3.      Teori belajar yang cocok dengan pembelajaran matematika realistik
Adapun beberapa teori belajar yang mendukung pembelajaran matematika realistik, antaranya : teori piaget, teori bruner, teori ausubel, dan teori  vygotsky.
A.    Teori piaget
Teori belajar kognitif yang dikenal adalah teori piaget. Piaget mengatakan pengengetahuan datang dari tindakan, dan sebagian besar perkembangan kognitif bergantung kepada seberapa jauh anak aktif memanipulasi dan aktif berinteraksi dengan lingkungannya.
Dalam pembelajaran, piaget menekankan pembelajaran melalui penemuan , pengamatan, pengalaman nyata dan manipulasi, langsung alat, bahan atau media belajar yang lain. Guru mempersiapkan lingkungan yang memungkinkan siswa dapat memperoleh pengalaman pengalaman belajar yang lebih luas. Dan perkembangan kognitif bukan merupakan akumulasi dan kepingan informasi terpisah, namun lebih merupakan pengklonstruksian suatu kerangka mental oleh siswa untuk memahi lingkungan mereka, sehingga siswa bebas membangun pemahaman mereka sendiri.
Slavin (dalam sri maryati : 2000) implikasi dari teori piaget dalam pembelajaran sebagai berikut :
a.       Memusatkan perhatian pada proses pemikiran anak, dan bukan sekedar hasiknya.
b.      Menekankan pada pentingnya peran siswa dalam berinisiatif sendiri dan keterlibatannya secara aktif pembelajaran. Dalam pembejaran di kelas pengetahuan jadi tidak mendapat penekanan melainkan anak di dorong menemukan sendiri melalui interaksi dengan lingkungan.

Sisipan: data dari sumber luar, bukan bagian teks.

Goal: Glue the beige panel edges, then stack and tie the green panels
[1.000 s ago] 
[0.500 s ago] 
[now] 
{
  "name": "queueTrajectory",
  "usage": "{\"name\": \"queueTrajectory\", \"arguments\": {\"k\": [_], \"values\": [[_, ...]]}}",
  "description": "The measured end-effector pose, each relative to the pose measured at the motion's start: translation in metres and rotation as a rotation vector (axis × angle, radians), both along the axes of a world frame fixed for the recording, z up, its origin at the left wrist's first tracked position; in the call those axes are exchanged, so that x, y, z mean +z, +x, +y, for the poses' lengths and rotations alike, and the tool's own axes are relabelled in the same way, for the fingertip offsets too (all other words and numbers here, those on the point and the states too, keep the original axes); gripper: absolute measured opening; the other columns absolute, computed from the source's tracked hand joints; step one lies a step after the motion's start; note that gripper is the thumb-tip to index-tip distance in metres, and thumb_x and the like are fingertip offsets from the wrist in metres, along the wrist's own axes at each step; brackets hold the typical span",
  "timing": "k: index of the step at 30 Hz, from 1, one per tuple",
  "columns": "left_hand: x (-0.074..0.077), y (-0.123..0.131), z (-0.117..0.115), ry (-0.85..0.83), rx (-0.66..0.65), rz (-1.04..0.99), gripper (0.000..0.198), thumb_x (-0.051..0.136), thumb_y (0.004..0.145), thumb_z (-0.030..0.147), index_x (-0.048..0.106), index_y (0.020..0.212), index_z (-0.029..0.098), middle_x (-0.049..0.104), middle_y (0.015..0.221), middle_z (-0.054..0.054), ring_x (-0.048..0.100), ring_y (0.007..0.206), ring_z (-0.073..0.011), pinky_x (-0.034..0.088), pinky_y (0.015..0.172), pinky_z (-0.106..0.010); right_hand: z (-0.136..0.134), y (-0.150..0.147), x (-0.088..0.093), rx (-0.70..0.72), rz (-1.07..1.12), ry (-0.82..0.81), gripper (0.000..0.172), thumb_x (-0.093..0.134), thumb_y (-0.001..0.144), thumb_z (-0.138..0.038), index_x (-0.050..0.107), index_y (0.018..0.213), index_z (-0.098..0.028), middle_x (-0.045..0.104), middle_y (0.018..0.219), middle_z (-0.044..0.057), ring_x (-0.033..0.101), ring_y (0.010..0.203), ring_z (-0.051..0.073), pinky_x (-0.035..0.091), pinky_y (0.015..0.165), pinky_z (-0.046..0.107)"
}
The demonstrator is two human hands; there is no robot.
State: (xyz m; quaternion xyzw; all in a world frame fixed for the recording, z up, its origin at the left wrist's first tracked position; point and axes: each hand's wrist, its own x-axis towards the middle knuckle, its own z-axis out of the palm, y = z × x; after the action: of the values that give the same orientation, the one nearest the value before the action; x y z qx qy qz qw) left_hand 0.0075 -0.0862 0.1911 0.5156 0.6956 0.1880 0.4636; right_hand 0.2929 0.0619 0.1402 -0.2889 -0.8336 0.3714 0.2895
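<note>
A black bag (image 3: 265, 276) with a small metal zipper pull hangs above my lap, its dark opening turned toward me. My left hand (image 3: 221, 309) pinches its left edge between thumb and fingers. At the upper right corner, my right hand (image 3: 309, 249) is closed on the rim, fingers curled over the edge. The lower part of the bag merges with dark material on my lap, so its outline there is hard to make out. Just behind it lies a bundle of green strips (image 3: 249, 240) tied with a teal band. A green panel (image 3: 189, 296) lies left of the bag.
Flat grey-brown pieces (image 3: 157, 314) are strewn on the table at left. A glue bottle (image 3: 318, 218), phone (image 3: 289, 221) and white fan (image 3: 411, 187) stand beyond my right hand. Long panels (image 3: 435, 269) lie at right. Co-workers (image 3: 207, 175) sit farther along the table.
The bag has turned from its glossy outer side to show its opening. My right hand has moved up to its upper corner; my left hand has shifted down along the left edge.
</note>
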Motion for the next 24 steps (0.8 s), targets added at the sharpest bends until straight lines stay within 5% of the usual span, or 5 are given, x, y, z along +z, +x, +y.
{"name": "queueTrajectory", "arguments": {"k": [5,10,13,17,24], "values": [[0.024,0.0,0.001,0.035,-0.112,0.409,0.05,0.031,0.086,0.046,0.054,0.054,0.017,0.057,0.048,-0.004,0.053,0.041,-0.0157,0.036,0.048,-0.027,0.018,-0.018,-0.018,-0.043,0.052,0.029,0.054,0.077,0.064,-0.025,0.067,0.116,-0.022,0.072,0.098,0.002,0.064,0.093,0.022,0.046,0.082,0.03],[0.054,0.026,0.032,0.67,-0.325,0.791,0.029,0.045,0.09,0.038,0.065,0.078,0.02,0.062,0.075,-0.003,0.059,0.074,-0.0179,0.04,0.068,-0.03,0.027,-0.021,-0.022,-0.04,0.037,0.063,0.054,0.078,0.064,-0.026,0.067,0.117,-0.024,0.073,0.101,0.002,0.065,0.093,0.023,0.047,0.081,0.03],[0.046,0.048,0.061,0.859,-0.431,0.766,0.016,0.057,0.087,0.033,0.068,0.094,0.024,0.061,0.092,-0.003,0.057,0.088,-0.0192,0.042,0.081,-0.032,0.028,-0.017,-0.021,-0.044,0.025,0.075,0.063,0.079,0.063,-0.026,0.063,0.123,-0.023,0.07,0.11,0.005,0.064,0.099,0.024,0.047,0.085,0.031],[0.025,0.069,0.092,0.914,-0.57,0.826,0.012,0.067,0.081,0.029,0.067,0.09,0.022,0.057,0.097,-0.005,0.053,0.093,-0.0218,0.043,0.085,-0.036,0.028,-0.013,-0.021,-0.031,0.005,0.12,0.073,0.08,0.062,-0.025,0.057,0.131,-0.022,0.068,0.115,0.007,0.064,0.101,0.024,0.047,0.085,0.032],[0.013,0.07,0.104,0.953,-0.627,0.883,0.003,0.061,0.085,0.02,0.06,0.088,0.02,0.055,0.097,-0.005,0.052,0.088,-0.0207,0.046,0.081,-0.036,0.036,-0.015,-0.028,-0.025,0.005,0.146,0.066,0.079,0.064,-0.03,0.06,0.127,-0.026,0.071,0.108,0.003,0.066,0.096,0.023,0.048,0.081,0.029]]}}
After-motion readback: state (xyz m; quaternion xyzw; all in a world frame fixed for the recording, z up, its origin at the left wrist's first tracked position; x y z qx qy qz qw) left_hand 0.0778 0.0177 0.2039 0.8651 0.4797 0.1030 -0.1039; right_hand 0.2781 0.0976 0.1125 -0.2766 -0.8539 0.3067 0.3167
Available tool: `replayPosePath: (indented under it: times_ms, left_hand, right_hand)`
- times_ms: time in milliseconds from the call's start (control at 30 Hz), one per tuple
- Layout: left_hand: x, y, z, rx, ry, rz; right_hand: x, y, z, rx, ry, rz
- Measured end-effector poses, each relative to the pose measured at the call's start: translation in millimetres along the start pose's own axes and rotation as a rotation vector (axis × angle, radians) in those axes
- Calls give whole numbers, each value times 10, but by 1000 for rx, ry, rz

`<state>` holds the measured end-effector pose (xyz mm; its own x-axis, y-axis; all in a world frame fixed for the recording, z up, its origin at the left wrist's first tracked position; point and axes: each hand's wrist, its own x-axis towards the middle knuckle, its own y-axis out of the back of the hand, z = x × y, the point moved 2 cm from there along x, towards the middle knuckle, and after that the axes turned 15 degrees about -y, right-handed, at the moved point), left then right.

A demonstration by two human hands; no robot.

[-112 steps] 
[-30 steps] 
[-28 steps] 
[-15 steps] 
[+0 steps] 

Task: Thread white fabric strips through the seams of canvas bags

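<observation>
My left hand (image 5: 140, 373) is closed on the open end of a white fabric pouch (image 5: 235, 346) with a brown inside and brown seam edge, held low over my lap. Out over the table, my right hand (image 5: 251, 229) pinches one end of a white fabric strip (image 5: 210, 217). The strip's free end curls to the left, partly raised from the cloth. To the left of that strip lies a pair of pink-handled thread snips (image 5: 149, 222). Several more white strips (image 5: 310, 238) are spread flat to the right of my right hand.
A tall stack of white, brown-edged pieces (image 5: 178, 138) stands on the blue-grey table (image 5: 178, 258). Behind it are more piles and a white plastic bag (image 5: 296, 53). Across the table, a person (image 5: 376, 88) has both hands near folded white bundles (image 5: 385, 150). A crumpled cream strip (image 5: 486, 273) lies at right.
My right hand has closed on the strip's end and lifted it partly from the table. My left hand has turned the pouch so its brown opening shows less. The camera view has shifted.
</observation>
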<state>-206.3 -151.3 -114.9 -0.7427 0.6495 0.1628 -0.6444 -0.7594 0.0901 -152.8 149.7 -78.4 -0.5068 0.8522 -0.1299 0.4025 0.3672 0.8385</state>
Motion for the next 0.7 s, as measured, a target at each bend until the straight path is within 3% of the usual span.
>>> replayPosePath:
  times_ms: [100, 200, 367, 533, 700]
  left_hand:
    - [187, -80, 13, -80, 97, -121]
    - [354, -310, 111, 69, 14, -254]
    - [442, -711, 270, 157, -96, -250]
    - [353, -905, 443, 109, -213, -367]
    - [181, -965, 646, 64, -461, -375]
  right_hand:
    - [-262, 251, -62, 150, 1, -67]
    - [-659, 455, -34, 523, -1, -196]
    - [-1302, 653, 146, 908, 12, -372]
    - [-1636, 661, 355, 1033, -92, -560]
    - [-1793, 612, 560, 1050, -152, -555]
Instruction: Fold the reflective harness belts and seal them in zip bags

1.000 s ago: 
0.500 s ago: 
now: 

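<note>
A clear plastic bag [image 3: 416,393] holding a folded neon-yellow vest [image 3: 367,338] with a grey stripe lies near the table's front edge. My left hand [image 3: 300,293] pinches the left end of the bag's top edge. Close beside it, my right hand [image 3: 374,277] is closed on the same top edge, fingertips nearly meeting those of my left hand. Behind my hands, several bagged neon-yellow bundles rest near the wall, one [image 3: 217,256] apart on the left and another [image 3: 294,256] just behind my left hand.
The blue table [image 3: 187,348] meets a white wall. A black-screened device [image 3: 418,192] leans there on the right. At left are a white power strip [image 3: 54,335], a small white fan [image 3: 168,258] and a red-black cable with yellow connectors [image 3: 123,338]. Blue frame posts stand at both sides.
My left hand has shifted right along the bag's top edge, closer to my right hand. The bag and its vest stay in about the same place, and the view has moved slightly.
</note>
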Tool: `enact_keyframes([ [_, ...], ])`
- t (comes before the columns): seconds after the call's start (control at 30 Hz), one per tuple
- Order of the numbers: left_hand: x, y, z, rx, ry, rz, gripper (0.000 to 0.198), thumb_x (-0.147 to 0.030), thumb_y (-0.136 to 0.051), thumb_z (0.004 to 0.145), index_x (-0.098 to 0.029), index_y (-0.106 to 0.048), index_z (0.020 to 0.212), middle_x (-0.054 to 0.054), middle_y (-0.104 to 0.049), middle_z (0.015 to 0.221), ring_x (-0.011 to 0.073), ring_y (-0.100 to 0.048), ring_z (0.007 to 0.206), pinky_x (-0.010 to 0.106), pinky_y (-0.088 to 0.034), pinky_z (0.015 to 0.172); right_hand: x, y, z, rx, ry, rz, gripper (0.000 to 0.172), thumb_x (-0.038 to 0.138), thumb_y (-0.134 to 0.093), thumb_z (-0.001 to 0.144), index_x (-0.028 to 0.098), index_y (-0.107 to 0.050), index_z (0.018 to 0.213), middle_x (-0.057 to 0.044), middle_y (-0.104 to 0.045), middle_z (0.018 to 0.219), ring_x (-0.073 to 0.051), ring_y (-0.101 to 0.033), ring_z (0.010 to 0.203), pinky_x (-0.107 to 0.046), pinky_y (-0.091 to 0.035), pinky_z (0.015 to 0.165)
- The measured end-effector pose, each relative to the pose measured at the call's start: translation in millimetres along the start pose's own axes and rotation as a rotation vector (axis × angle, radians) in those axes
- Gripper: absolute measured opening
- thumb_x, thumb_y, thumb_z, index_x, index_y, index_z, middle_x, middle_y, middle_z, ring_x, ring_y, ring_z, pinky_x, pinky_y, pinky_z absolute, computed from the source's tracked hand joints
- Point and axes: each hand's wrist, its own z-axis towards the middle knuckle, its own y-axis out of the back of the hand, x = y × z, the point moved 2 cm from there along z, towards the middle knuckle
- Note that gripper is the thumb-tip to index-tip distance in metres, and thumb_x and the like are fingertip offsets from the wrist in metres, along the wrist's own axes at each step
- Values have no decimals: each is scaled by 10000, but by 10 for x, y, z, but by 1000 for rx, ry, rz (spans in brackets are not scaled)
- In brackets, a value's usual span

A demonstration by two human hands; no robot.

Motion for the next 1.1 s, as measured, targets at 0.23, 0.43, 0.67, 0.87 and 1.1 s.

c.       Memahami adanya perbedaan individu dalam hal kemajuan perkembangan. Sehiingga  guru harus melakukan upaya khusus untuk mengatur kegiatan kelas dalam individu individu atau kelompok kelompok kecil.
Berdasarkan teori piaget, pembelajaran matematika realistik cocok dalam kegiatan pembelajaran karena pembelajaran matematika realistik memfokuskan pada proses berpikir siswa , bukan sekedar melihat hasil. Tetapi pembelajaran matemteka realistik ini mengutamakan peran siswa berinisiatif untuk menemukan jawaban dari masalah kontekstual yang di berikan guru dengan caranya sendiri dan siswa  didorong untuk terlibat aktif dalam kegiatan pembelajaran.
B.     Teori bruner
Bruner  menekankan bahwa setiap individu pada waktunya mengalami atau mengenal peristiwa ada di dalam lingkungannya dapat menemukan cara untuk menyatakan  kembali peristiwa tersebut di dalam pikirannya, yaitu suatu model mental tentang peristiwa yang di alaminya.
Hal tersebut adalah proses belajar yang terbagi menjadi tiga tahapan, yaitu :
a.       Tahap enaktif atau tahapan kegiatan
Tahap pertama anak belajar konsep adalah berhubungan benda benda real atau mengalami peristiwa di lingkungan sekitarnya , artinya anak dalam gerak refleks, coba coba, memanifulasi, menyusun, dan menjejerkan.
b.      Tahap ikonik atau tahap gambar bayangan
Pada tahap ini, anak telah mengubah, menandai, dan menyimpan peristiwa dalam bentuk bayangan mental, artinya anak dapat membayangkan kembali atau memberikan gambaran dalam pikirannya tentang benda atau peristiwa di alaminya walaupun peristiwa itu telah berlalu atau tidak lagi berada di hadapannya.
c.       Tahap simbolik
Pada tahap ini, anak dapat mengutarakan bayangan mental tersebut dalam bentuk simbol dan bahasa serta dapat memahami dan menjelaskannya.
C.     Teori ausubel
Menurut ausubel belajar bermakna (meaningfull learning)adalah proses belajar dengan informasi baru yang akan di pelajari peserta didik di susun serta di hubungkan dengan struktur pengertian yang sudah di milikinya. Dengan belajar belajar bermakna siswa menjadi kuat ingatannya dan transfer belajar mudah di capai. Bejar bermakna dapat terjadi jika siswa berusaha menghubungkan informasi informasi baru ke dalam struktur pengetahuan mereka. Dalam proses ini siswa dapat mengembangkan skema yang sudah ada atau dapat mengubahnya sehingga dalam belajar  siswa mengkonstruksikan apa yang sedang di pelajarinya.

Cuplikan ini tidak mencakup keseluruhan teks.